Melissa McCarthy launches a fashion line and calls for the end of separate plus-size departments.

Actress, comedian, and Ghostbuster Melissa McCarthy can add one more talent to her resume — fashion designer.

McCarthy announced her new line, Seven7, an collection of leggings, tees, and denim, each $150 or less, for women sizes 4-28.


Photo by Gerardo Mora/Getty Images for HSN.

For McCarthy, this is more than a typical celebrity clothing line, it's a childhood dream realized.

We know her as a gutsy comedic actress, but McCarthy grew up with a passion for fashion and actually started her career making costumes for a dance company. (Which may explain why she consistently slays on the red carpet. Haters take note.)

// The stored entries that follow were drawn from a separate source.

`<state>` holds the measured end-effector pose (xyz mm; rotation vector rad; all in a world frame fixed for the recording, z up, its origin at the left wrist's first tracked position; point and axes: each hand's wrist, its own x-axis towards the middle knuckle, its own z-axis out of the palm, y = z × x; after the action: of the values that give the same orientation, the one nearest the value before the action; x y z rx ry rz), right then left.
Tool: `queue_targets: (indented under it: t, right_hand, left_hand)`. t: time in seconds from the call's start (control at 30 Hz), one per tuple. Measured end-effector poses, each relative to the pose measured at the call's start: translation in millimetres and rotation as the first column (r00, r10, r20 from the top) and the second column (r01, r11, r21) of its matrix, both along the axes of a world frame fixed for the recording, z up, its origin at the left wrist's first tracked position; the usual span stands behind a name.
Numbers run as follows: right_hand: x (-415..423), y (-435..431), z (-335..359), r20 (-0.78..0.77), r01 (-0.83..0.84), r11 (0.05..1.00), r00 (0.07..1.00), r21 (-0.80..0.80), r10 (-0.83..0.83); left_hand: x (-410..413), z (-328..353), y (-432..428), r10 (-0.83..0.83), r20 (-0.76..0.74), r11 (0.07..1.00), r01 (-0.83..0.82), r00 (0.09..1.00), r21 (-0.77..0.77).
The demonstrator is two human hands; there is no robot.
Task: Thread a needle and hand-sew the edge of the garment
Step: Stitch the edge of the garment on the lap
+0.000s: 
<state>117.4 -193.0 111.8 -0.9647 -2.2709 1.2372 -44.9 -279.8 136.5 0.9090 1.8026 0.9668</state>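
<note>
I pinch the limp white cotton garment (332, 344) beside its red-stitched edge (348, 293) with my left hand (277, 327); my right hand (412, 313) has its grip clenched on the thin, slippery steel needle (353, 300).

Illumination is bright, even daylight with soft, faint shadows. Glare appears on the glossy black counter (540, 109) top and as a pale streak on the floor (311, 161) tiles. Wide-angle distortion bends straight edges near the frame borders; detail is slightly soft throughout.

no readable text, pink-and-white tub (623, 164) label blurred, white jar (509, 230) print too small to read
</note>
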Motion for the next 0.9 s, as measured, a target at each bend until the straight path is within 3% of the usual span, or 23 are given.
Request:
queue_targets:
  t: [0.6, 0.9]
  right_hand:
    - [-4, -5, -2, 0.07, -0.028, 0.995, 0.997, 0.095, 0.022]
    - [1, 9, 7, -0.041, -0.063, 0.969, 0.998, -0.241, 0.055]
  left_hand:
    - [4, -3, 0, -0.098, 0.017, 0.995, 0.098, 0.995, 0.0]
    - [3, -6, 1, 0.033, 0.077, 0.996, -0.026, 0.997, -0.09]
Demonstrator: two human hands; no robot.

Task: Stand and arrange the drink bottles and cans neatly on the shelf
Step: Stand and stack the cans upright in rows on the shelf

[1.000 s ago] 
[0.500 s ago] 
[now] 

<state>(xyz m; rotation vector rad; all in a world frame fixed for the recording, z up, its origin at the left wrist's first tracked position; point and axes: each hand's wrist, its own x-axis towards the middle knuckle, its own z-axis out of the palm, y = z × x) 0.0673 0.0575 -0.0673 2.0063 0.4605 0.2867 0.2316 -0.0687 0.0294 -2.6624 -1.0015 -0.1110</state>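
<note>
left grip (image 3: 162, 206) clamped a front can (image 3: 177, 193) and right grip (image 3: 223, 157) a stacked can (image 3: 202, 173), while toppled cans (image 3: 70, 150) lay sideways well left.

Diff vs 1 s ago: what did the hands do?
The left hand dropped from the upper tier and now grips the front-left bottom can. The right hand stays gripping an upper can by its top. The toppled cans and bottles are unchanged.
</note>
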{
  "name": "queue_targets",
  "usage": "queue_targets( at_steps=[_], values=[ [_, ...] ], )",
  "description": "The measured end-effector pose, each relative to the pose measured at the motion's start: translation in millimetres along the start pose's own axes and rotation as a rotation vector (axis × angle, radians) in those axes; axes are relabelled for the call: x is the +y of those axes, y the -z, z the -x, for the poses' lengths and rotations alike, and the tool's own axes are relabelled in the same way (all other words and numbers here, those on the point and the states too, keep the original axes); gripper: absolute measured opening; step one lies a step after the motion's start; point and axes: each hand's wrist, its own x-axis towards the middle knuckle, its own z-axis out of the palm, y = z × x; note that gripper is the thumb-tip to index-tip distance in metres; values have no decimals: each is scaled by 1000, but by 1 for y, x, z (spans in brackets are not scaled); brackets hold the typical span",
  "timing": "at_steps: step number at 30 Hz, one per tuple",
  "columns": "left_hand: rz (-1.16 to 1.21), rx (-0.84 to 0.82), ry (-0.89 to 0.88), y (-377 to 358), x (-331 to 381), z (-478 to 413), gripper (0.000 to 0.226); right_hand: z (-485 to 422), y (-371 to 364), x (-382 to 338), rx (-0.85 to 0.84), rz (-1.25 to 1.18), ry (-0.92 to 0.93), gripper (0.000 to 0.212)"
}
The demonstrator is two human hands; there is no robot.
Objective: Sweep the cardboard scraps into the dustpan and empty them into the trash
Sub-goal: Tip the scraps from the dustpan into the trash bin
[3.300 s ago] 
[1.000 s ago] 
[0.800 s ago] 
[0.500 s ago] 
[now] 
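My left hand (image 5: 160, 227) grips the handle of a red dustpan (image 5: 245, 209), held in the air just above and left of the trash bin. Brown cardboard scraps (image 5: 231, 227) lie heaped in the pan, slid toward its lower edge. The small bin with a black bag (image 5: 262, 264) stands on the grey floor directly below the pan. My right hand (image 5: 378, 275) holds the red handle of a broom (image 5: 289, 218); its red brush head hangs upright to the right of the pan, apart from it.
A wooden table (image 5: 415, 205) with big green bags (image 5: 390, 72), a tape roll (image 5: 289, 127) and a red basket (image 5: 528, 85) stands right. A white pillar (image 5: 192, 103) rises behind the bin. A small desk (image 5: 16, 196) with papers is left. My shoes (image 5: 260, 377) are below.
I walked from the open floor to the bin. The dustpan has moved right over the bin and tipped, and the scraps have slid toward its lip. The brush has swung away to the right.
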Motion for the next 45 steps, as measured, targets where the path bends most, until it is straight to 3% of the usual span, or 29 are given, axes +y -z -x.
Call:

McCarthy greets fans at the 84th Academy Awards. Photo by Jason Merritt/Getty Images.

In her twenties, McCarthy took a chance and moved to New York to attend the prestigious Fashion Institute of Technology, but the rush from a few open-mic nights drew her in, and her career path changed for good.

McCarthy at the 71st Annual Golden Globe Awards. Photo by Paul Drinkwater/NBCUniversal via Getty Images.

Well, for good ... until now.

In addition to making comfortable clothes and accessories for women, McCarthy is using the launch of her line to break down barriers in the fashion industry.

McCarthy told Womens Wear Daily she's been, "every size on the planet," adding, "...when you go above a size 12, you don't lose your love of fashion."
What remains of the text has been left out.